How Bra Sizing Works | The Cup Size Myth Dispelled
Cup size means NOTHING, NADA, NICHTS…without the proper band size to define it!
In fact, bras sharing the same cup letter, but different bands DO NOT share the same cups. Fundamentally, cup size is measured by the difference between your under bust (i.e. band size) and your bust – measured around the fullest part of the breasts (generally across the nipples).
Most of us assume, for example, if one wears a 34D and finds that the band of a particular bra is too tight, that she should go up to a 36D. This is incorrect! The woman who wears a 34D has less breast tissue than the woman who wears a 36D. Instead she should choose a 36C in order to achieve a more comfortable band with the same size cup because cup volume increases as band size increases. This is due to the inverse relationship between band and cup. We will elaborate further on this below.
But first, let’s look at a few examples of D cups across varying band sizes! The D cup is representative of a 4-inch difference between one’s band size and bust measurement.
As evidenced by the chart above D cups are not equivalent across the board and in fact are completely dependent on band size. So, the D cups on a 36D are bigger than the D cups on a 34D which are both bigger than the D cups on a 32D.
Basically, a D is not a D is not a D!
This is partially why so many of us are wearing bras with bands that are too big and cups that are too small – resulting in the dreaded muffin boob. We’ve been led to believe that D’s are big, DD’s are enormous and DDD’s are just plain porn-starish. Well, nothing could be further from the truth.
That’s the dirty little secret of the lingerie industry.

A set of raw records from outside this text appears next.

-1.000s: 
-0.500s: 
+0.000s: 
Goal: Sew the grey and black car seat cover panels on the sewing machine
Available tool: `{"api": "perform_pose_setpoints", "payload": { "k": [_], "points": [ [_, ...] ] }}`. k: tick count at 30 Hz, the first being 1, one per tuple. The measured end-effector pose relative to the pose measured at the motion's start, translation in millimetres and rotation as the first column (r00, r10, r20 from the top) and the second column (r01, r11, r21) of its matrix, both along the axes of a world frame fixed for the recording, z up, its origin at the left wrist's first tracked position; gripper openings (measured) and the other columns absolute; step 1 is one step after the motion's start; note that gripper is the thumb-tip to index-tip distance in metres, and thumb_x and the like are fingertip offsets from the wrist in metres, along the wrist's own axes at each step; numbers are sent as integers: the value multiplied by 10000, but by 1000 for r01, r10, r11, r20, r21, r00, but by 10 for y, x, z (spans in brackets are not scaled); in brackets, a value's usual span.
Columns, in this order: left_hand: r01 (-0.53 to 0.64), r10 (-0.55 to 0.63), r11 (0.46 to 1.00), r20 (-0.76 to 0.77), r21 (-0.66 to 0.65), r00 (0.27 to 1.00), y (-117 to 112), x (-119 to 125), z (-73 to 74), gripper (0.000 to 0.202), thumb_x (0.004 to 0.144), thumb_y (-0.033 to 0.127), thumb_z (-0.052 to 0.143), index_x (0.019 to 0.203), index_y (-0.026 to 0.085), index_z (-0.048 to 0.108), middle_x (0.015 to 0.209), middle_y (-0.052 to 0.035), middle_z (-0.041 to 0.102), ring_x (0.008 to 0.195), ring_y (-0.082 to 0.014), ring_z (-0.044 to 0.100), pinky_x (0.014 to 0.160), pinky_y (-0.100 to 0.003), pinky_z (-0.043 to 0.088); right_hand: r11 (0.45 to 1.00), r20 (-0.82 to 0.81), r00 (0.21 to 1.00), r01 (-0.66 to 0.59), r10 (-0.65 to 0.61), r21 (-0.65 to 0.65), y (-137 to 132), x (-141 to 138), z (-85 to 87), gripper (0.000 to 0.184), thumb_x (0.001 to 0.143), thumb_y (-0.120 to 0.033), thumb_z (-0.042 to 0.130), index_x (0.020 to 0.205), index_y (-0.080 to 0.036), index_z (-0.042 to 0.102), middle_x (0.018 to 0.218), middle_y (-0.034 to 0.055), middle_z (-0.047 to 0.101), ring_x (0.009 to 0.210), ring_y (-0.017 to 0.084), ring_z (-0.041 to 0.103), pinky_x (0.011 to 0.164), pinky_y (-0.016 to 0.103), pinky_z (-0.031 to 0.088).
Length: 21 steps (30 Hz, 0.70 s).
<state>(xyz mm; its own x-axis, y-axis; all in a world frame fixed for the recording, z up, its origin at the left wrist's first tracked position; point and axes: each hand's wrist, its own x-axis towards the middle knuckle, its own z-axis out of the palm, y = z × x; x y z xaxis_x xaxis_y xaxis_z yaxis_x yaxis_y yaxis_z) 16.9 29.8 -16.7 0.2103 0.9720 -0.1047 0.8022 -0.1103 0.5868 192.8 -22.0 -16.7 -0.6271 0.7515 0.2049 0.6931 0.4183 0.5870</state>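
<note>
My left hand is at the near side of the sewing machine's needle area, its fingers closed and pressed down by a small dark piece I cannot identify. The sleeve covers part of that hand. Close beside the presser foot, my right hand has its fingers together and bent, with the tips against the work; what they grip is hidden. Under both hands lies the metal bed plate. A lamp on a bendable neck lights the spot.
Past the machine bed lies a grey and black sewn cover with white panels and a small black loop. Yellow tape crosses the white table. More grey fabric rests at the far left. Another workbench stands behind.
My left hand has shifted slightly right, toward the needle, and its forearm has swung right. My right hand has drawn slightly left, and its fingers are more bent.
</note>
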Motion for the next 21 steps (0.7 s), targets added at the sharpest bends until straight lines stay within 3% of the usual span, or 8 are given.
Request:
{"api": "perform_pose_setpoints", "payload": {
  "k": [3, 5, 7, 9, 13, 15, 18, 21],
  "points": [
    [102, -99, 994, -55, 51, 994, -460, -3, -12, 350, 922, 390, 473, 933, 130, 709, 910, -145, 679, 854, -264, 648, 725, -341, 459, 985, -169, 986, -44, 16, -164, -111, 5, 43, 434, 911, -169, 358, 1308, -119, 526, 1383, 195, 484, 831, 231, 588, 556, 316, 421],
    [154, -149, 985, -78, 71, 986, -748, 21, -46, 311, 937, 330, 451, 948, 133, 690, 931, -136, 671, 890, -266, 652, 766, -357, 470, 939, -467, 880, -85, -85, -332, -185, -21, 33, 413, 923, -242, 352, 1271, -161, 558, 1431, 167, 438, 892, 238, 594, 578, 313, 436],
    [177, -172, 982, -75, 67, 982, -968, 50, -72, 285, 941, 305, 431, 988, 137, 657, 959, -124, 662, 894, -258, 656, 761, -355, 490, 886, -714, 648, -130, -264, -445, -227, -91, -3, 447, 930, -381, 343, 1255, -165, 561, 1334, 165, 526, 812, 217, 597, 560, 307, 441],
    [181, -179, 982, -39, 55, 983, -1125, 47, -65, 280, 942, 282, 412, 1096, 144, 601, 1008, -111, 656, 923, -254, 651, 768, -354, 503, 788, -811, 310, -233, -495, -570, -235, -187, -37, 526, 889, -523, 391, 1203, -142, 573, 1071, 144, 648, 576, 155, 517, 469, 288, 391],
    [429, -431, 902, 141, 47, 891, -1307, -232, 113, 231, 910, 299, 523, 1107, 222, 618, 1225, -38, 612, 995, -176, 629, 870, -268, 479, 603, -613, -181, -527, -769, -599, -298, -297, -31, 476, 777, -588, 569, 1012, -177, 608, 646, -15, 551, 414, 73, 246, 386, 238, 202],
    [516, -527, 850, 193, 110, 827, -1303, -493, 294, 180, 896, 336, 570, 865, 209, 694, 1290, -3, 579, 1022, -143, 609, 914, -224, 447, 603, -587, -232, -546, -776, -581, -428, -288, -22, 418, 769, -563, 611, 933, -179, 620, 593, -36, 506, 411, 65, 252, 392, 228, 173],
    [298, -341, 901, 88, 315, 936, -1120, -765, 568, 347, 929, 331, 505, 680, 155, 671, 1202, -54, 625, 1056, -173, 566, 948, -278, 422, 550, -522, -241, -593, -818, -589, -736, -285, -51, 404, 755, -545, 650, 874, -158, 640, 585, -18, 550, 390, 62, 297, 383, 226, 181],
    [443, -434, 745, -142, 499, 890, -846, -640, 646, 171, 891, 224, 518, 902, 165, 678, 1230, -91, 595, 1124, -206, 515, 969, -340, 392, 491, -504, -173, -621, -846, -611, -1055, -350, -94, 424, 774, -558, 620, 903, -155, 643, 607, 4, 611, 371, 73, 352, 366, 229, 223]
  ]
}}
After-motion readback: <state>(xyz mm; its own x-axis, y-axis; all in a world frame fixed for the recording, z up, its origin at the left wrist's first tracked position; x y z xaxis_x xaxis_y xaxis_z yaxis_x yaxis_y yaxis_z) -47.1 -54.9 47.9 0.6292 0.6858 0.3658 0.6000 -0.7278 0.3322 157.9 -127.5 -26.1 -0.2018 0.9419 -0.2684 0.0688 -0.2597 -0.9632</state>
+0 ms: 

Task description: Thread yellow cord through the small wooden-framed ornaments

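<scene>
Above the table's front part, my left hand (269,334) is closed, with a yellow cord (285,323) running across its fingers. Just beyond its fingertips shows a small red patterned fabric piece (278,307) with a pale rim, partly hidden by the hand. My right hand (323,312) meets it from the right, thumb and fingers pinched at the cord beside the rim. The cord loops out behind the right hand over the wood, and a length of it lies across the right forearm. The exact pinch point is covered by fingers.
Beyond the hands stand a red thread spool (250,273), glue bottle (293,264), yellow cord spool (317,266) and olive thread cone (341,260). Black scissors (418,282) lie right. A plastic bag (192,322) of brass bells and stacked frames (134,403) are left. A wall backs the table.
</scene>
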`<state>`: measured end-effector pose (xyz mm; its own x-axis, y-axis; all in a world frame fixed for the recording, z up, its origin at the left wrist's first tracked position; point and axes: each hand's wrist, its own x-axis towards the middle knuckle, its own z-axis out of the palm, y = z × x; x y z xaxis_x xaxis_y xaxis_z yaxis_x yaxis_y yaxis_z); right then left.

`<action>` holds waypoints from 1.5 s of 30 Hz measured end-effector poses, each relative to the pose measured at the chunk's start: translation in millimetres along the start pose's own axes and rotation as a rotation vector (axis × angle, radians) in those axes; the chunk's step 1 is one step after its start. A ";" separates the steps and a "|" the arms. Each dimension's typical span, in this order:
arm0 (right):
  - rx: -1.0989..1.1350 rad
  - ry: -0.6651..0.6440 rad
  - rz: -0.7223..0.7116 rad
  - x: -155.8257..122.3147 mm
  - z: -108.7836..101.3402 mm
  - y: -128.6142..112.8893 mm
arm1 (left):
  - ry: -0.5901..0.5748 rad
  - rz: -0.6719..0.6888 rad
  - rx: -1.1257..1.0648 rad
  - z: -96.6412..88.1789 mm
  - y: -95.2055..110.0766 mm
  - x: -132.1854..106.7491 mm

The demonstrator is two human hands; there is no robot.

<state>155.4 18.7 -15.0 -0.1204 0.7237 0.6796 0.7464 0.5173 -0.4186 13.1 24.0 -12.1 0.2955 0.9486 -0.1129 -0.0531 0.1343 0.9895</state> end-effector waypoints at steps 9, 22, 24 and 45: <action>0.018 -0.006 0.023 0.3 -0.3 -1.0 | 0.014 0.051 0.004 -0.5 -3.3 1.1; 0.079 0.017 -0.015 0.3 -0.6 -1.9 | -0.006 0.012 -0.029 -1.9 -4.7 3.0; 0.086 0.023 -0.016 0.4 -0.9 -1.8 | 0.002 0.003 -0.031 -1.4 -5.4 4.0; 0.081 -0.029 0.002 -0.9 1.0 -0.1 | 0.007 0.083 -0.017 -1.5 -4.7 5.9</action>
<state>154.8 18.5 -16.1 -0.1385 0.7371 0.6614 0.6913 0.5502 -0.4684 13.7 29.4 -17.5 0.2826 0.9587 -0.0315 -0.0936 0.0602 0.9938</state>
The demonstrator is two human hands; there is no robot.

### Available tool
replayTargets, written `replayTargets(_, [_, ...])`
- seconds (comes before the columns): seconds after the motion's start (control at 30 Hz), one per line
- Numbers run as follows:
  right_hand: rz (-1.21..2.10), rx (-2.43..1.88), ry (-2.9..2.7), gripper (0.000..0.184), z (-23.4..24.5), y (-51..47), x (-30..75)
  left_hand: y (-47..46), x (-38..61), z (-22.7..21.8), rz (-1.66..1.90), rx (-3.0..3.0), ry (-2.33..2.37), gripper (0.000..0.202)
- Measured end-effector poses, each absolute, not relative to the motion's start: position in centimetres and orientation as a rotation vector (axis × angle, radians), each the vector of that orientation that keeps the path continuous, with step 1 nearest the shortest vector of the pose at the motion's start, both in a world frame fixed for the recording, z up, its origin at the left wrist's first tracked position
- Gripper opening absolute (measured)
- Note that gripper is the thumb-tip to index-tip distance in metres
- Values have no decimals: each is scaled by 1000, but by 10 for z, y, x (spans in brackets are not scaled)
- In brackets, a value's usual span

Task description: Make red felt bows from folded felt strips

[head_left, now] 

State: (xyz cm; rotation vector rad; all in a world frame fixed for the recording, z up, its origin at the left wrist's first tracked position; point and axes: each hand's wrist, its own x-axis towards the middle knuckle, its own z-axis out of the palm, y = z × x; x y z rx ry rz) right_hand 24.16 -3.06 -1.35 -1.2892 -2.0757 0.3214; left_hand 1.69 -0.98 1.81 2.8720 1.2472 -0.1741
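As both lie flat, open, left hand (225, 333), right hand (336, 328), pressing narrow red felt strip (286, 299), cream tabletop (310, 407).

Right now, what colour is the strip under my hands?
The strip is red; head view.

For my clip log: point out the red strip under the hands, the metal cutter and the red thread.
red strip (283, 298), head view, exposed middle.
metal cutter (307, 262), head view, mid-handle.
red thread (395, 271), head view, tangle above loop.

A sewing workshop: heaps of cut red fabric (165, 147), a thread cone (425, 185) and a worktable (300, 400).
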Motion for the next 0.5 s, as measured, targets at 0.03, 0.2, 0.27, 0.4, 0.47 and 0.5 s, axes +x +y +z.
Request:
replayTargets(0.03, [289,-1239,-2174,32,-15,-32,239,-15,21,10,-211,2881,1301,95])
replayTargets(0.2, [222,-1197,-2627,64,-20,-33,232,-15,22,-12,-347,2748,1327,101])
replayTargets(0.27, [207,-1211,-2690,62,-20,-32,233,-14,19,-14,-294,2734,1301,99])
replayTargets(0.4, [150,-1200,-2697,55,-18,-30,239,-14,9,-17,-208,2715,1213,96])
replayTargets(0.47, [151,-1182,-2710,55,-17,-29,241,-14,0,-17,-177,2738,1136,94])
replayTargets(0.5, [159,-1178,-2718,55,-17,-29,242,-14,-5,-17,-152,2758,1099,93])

Cup size represents the volume of your bosom and is completely relative to your band size. For example, a 36D holds 710cc of breast tissue - the same as a 34DD, 32F and 30G. A 34B, on the other hand, holds 390cc of breast tissue – the same as a 32C, 30D, and 28DD. This band-to-bust ratio, also known as Sister Sizing, represents bras that have the same cup volume. Assuming you have the right cup size, an increase or decrease in band size to achieve a slightly looser or snugger fit requires an opposite move in cup size. It's counterintuitive, I know, but it's the way bra sizing works!
It's no wonder so many of us have been wearing the wrong size!
A HEADS UP!!
We do not recommend choosing a bra more than one Sister Size away from your measured bra size. While, for example, 38B, 36C, 34D, 32DD, and 30F all hold the same volume, the bras are designed for very different body shapes. As you go up in band size, for example, the entire bra scales upward with everything from the distance between the cups to the placement of the straps to the length of the wings increasing in proportion.
Now with that said, please remember that No Two Bras Fit Alike.
For some reason, as women, we are told a bra size early on and get it stuck in our heads that it is our size for a lifetime. Bras, however, are no different than the other articles of clothing we wear. That is to say that style, brand, manufacturer can all cause variations in our requisite size. Not to mention breast shape, fluctuations in weight, and babies; all of which can affect the size you need.
Keep in mind that with frequent wear bras lose their elasticity thus becoming less supportive. Furthermore, we only recommend going up an extra band size if you have less body fat around your ribcage since 80% of the support for your breasts comes from having a snug band. Finally, with strapless bras we recommend a snug fit to aid in avoiding the dreaded slippage.
So ladies, isn’t it time to get past our aversion to larger cup sizes. Instead of the 34C you're currently you might actually need a 30DD. And with the right size you could eliminate the dreaded muffin boob, side spillage and discomfort of straps digging into your shoulders.